Something smashes into our SUV and sends us careening into a light pole.
Someone needs to stop honking the fucking horn.
I’m groggy and my head hurts. A dream swims through my brain: Karine in my arms, smiling like she’s having the time of her life. I started a war for her. I set aside my plans because she’d been insulted.
I didn’t know I could be so fucking stupid.
“Valentin!”
Anton’s voice, coming from a distance. “Would you get off the horn?” I mutter. Someone roughly shakes me. Fuck, my skull’s pounding.
“Come on, you fucking asshole, come on.” Anton’s unbuckling my seatbelt. The world begins to resolve itself again.
The airbag is in my lap. I’m slumped forward, bleeding and hurting all over. The car’s wrapped around a light pole and the horn won’t shut the fuck up.
Outside, another car’s steaming in the cool afternoon sun.
And three men are climbing out.
“Shit,” I say, unbuckling my seatbelt. I turn to look at Karine, but she’s okay. She’s already scrambling for the door, trying to get out. I shove open the driver’s side and nearly fall out onto the sidewalk, and Anton comes after me just as the Armenian soldiers reach our SUV. They break the tinted windows, aiming guns inside at nothing, as I shuffle over to Karine. I grab her wrist and drag her into me, holding her tight.
“You cover her,” Anton says through his teeth. “I’ll take them.”
“There are too many.” I pull my gun and give Karine a look. She’s shaking with terror, and I hate the Armenians for making her feel this way. All the dead, all the blood, none of it compares to my wife’s pain. And I’ll make sure they suffer for that. “I’ll help.”
“You’re a goddamn mess,” Anton snarls.
He’s right: my calf has a long, bloody gash where I was grazed, and I’m bleeding from my forehead where I bashed into the airbag and clipped myself on the steering wheel. I’d also bet I have a couple broken ribs.
“No choice.” I’m in agonizing pain, but I prepare myself to fight anyway. The Armenian soldiers are coming around the car. “Ready?”
Tires scream as another truck comes to a violent stop. There are shouts and screams as guns go off, rough explosions in an otherwise peaceful intersection.
I lift my head and watch as Artemy jumps from the driver’s seat of his vehicle, gun raised, only to take a bullet in the chest. The old man goes down, but his loyal guards keep fighting, and soon the Armenians get overwhelmed.

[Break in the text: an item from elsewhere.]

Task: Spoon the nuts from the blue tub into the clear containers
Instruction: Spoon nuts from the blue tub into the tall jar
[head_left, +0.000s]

“We have to move,” I command Anton and Karine.
I surge up and pull Karine after me, barking orders at Artemy’s men. They drag the injured brigadier into the back seat and try to stabilize him as Anton gets behind the wheel. I keep Karine in my lap, holding her tight, and the truck screeches as Anton speeds away from the bloody wreckage of the battle.
Chapter 19
Karine
Valentin deposits me into his room, posts a guard on the door, and orders me not to go anywhere. Then he disappears, leaving me to curl up in a ball on an easy chair.
I try to get the sound of killing out of my head.
But it’s stuck like a catchy tune, and no matter what I do, I keep seeing the spray of blood, the screams of men dying, the roar of bullets thudding into the walls all around me.
And it was my fault.
It wasmy fault.
How could I have been so stupid? How could I have been so naive? I should have kept my mouth shut and let that horrible woman insult my parents. If I had been the bigger person, Valentin’s men might still be alive, and his plans might still be in motion.
Instead, I let my anger get the best of me and I started a war.
I play that moment over and over through my head. I think of a dozen different ways I could’ve handled myself. But always, no matter what, the shooting starts again, because my aunt was setting me up from the very start.